On general-purpose agars like LB, E. coli looks unremarkable and pretty similar to many other fast-growing bacteria. That's expected and fine if you're culturing a known strain. The diagnostic power comes from MacConkey, EMB, and chromogenic plates, where E. coli's metabolic activity (especially its rapid lactose fermentation and beta-glucuronidase expression) produces visually distinct colonies. The metallic sheen on EMB is one of the most visually striking results in a teaching lab and tends to be memorable the first time you see it.
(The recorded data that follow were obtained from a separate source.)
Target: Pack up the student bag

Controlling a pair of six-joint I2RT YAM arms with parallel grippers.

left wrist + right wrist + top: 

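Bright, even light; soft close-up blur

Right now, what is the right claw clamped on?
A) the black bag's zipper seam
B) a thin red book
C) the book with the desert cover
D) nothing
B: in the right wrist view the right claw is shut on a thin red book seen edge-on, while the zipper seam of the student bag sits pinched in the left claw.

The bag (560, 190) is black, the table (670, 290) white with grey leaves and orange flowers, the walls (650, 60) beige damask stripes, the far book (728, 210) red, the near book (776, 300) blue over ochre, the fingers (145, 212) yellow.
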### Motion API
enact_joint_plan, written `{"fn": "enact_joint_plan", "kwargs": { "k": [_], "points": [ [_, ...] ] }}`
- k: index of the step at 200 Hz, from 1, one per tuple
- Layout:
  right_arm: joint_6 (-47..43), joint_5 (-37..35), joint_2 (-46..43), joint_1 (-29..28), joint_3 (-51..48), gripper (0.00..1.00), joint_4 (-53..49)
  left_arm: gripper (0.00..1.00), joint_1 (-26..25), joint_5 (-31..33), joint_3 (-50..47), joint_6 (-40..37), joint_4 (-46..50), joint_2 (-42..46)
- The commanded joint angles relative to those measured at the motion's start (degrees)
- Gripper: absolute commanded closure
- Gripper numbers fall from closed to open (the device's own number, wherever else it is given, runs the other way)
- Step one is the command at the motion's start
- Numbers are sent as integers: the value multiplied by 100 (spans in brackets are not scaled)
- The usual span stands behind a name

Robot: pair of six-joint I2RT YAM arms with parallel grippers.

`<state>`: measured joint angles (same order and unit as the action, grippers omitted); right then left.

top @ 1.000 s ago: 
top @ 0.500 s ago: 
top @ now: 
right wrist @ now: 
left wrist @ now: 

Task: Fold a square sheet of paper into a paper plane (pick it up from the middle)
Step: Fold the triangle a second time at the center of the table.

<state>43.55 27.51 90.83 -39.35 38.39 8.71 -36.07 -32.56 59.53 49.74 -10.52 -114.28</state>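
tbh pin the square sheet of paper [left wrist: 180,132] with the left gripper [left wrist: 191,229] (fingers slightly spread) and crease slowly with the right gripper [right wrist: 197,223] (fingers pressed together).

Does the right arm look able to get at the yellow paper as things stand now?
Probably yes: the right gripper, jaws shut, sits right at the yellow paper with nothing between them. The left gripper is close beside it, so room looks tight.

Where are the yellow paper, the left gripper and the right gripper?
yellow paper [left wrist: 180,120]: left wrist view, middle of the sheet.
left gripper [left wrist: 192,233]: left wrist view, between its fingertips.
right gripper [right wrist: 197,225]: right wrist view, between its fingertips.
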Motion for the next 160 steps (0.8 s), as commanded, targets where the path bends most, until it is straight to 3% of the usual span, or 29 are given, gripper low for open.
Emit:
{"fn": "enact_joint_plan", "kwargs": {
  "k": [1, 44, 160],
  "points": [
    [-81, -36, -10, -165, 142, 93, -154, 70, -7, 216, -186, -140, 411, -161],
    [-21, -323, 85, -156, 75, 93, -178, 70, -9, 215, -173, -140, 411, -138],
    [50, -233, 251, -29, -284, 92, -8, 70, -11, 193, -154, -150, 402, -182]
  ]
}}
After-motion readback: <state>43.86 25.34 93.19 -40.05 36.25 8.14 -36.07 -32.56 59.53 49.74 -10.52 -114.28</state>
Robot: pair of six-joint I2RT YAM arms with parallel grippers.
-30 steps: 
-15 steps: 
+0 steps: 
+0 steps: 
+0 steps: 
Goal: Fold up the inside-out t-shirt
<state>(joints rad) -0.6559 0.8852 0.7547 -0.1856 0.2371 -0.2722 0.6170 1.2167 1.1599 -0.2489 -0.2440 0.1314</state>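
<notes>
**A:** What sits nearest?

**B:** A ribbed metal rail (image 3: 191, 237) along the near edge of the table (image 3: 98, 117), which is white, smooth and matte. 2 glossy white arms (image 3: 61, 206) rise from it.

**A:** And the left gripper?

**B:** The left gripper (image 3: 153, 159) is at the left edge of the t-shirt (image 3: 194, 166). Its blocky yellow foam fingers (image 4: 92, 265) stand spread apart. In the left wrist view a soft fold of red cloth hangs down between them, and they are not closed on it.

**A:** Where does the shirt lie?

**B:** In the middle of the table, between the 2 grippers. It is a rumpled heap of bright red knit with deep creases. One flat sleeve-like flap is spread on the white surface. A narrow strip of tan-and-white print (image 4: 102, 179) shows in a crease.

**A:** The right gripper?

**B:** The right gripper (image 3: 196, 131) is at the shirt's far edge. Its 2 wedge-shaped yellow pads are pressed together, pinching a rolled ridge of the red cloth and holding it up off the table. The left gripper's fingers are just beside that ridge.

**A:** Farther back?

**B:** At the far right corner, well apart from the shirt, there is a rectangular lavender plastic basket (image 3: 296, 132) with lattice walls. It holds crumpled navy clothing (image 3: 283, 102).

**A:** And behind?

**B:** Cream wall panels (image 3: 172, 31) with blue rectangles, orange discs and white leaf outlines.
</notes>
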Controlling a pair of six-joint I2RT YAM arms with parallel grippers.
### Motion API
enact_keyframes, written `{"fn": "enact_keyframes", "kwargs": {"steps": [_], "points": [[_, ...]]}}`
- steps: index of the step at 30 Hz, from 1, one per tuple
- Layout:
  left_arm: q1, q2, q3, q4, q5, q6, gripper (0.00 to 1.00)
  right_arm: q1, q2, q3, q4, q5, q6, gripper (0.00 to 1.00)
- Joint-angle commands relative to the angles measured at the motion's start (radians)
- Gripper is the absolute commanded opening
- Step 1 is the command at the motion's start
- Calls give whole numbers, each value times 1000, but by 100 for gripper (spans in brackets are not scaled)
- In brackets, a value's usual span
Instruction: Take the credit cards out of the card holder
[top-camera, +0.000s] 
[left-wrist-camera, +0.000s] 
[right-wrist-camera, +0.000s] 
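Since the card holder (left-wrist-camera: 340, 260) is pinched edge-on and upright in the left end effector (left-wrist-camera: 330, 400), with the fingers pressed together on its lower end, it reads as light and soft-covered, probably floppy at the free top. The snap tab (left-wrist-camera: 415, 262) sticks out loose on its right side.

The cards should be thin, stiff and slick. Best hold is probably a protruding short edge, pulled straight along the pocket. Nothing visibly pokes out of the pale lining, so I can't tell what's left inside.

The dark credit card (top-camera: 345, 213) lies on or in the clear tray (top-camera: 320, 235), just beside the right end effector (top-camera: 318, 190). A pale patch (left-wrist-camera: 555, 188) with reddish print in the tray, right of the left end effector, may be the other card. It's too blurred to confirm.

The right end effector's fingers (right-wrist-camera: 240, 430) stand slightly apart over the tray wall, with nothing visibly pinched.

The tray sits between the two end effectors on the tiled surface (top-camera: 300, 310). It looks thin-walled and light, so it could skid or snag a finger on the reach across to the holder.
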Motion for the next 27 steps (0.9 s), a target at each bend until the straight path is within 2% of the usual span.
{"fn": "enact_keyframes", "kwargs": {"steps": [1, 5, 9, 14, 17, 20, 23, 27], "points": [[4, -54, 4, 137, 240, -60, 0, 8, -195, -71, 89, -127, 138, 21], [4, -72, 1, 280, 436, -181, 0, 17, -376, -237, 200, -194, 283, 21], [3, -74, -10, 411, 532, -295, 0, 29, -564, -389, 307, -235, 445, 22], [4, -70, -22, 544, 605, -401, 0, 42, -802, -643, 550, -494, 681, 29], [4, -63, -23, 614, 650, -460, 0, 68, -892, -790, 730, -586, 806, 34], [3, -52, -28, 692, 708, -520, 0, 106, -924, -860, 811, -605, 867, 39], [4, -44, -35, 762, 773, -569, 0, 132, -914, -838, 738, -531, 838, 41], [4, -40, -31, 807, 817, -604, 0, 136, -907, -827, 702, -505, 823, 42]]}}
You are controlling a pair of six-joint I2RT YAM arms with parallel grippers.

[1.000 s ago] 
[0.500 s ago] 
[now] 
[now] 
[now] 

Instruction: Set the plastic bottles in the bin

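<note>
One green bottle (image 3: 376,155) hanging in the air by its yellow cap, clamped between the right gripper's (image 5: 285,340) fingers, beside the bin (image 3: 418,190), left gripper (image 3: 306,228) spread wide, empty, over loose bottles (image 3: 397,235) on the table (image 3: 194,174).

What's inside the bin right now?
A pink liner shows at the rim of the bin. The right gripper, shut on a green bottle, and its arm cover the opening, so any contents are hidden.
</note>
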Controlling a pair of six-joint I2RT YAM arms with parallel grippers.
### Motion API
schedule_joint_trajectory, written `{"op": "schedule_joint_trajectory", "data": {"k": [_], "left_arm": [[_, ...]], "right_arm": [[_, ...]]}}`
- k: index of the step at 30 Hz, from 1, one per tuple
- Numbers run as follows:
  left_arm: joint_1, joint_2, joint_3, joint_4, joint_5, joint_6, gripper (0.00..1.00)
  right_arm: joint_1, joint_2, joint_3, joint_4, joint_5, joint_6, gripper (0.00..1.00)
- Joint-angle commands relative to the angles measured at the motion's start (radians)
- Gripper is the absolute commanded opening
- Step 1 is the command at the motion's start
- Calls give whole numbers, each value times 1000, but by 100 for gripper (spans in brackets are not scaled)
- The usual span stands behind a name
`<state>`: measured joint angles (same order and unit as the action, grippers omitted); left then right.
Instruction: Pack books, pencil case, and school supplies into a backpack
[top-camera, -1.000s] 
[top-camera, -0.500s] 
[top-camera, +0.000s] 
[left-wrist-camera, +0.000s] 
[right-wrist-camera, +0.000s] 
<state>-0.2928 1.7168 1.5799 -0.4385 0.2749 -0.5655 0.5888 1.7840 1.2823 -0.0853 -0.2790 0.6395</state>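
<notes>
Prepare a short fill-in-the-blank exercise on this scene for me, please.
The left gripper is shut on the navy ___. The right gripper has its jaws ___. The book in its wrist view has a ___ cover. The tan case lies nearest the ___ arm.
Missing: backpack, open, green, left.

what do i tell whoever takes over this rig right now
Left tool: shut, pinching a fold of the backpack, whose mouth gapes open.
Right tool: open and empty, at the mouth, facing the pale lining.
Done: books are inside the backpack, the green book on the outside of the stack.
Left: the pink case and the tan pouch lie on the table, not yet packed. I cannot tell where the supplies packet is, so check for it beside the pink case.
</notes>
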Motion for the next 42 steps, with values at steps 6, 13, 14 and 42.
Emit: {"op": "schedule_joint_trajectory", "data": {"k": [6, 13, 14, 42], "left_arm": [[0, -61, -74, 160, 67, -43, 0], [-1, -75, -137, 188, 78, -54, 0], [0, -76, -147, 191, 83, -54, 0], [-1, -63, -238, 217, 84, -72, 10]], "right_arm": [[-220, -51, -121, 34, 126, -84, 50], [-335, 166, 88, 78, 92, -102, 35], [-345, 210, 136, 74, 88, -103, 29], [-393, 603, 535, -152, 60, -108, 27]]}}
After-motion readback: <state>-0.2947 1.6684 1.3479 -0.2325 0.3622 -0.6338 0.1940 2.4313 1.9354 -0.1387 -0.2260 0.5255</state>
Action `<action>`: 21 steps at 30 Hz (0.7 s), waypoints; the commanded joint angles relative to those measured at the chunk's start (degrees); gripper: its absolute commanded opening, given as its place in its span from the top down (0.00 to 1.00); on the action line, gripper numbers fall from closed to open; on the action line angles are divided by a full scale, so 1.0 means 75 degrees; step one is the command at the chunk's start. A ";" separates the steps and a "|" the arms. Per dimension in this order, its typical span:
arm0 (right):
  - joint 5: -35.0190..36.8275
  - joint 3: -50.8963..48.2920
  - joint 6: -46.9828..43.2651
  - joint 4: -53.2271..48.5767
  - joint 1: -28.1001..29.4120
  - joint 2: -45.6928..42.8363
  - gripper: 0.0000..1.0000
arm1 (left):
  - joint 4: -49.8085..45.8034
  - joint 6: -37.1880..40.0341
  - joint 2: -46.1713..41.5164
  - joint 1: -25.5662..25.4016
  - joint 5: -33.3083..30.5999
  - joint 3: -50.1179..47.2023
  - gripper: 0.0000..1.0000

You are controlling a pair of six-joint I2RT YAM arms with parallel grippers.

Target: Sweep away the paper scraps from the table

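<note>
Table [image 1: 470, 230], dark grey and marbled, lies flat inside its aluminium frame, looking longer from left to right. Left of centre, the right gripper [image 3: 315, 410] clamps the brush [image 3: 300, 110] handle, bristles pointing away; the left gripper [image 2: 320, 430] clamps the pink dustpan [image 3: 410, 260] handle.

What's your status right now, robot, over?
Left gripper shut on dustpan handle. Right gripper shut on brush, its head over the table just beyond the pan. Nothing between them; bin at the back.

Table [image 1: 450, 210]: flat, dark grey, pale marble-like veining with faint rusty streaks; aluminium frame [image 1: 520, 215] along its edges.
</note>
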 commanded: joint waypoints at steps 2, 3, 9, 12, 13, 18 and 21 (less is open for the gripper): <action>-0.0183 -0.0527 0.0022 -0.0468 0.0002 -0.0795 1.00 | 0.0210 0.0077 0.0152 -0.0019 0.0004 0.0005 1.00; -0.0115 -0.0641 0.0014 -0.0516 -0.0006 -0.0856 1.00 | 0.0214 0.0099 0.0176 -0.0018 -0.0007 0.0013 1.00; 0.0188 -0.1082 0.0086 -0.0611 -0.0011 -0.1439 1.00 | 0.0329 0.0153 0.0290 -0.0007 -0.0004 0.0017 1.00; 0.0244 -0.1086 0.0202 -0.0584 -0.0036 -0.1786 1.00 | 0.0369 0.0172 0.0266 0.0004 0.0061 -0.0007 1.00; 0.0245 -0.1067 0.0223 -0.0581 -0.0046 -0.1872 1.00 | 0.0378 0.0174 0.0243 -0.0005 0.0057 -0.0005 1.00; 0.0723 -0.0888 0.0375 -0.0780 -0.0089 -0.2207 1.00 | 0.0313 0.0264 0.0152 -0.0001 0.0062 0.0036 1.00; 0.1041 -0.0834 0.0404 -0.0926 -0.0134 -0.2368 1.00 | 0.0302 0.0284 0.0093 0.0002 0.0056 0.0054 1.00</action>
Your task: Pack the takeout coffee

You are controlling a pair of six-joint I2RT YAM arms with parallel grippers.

Choosing the right agar for what you're actually trying to do

The best agar for your situation depends on your goal, not just the organism. Think of it this way: using MacConkey agar to grow a pure E. Potato dextrose agar is different from the specialized selective and differential media discussed here, so it can support bacterial growth depending on the organisms present can bacteria grow on potato dextrose agar. coli culture in a molecular biology workflow is technically fine but adds no benefit. Conversely, using only LB agar when you're trying to confirm whether E. coli is present in a mixed environmental sample means you'll miss the differentiation information those specialized plates provide.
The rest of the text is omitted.